--- What is required ---
A word-for-word copy of the data, with no images, is the required answer.

--- Data extract ---
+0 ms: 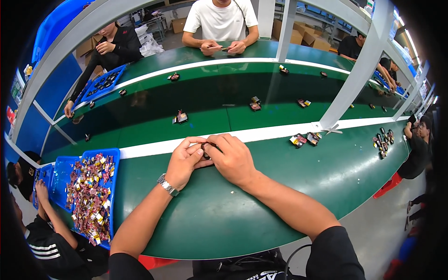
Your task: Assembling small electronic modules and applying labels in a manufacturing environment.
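My left hand [184,162], with a metal watch at the wrist, and my right hand [232,159] meet over the near green tabletop, close to the white rail. Between them is a small dark part [206,155], pinched by the fingers of both. Most of it is hidden, so its exact kind does not show. To the left of my hands stands a blue tray [115,186] heaped with small reddish pieces bearing white and yellow bits. Right of my hands, two small black assemblies [305,139] with similar bits lie by the rail.
Beyond the white rail [154,148], a green conveyor belt [224,93] carries several scattered small assemblies. A grey metal post [357,79] rises at the right. More dark parts [383,142] lie at the table's right end. Several people sit around, one in a white shirt [219,21] opposite.
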Tool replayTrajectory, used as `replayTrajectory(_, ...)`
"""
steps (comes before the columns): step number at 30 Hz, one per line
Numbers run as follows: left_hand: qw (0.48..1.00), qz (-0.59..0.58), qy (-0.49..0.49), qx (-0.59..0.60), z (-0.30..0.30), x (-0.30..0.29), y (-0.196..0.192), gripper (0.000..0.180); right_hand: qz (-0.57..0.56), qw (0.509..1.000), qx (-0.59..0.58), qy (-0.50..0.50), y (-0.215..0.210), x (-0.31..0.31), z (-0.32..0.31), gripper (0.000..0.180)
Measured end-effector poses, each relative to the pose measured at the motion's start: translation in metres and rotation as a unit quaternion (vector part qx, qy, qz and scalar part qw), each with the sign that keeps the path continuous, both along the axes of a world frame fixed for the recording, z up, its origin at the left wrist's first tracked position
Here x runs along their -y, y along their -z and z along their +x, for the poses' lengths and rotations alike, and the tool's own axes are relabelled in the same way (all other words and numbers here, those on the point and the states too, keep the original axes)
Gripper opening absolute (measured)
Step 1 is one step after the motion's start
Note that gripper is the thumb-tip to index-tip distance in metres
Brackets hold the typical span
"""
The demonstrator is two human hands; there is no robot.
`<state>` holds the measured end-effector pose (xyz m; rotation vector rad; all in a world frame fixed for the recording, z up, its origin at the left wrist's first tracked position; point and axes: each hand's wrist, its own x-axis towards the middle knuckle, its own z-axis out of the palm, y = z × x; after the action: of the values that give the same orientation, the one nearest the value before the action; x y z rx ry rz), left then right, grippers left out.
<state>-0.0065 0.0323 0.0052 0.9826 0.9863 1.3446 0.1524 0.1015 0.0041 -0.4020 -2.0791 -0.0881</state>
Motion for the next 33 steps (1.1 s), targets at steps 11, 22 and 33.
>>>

--- Result of the task ---
+0 ms: 
Your task: Assembling small electronic modules and applying labels in a manufacturing environment.
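My left hand [184,162], with a metal watch at the wrist, and my right hand [232,159] meet over the near green tabletop, close to the white rail. Between them is a small dark part [206,155], pinched by the fingers of both. Most of it is hidden, so its exact kind does not show. To the left of my hands stands a blue tray [115,186] heaped with small reddish pieces bearing white and yellow bits. Right of my hands, two small black assemblies [305,139] with similar bits lie by the rail.
Beyond the white rail [154,148], a green conveyor belt [224,93] carries several scattered small assemblies. A grey metal post [357,79] rises at the right. More dark parts [383,142] lie at the table's right end. Several people sit around, one in a white shirt [219,21] opposite.
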Tool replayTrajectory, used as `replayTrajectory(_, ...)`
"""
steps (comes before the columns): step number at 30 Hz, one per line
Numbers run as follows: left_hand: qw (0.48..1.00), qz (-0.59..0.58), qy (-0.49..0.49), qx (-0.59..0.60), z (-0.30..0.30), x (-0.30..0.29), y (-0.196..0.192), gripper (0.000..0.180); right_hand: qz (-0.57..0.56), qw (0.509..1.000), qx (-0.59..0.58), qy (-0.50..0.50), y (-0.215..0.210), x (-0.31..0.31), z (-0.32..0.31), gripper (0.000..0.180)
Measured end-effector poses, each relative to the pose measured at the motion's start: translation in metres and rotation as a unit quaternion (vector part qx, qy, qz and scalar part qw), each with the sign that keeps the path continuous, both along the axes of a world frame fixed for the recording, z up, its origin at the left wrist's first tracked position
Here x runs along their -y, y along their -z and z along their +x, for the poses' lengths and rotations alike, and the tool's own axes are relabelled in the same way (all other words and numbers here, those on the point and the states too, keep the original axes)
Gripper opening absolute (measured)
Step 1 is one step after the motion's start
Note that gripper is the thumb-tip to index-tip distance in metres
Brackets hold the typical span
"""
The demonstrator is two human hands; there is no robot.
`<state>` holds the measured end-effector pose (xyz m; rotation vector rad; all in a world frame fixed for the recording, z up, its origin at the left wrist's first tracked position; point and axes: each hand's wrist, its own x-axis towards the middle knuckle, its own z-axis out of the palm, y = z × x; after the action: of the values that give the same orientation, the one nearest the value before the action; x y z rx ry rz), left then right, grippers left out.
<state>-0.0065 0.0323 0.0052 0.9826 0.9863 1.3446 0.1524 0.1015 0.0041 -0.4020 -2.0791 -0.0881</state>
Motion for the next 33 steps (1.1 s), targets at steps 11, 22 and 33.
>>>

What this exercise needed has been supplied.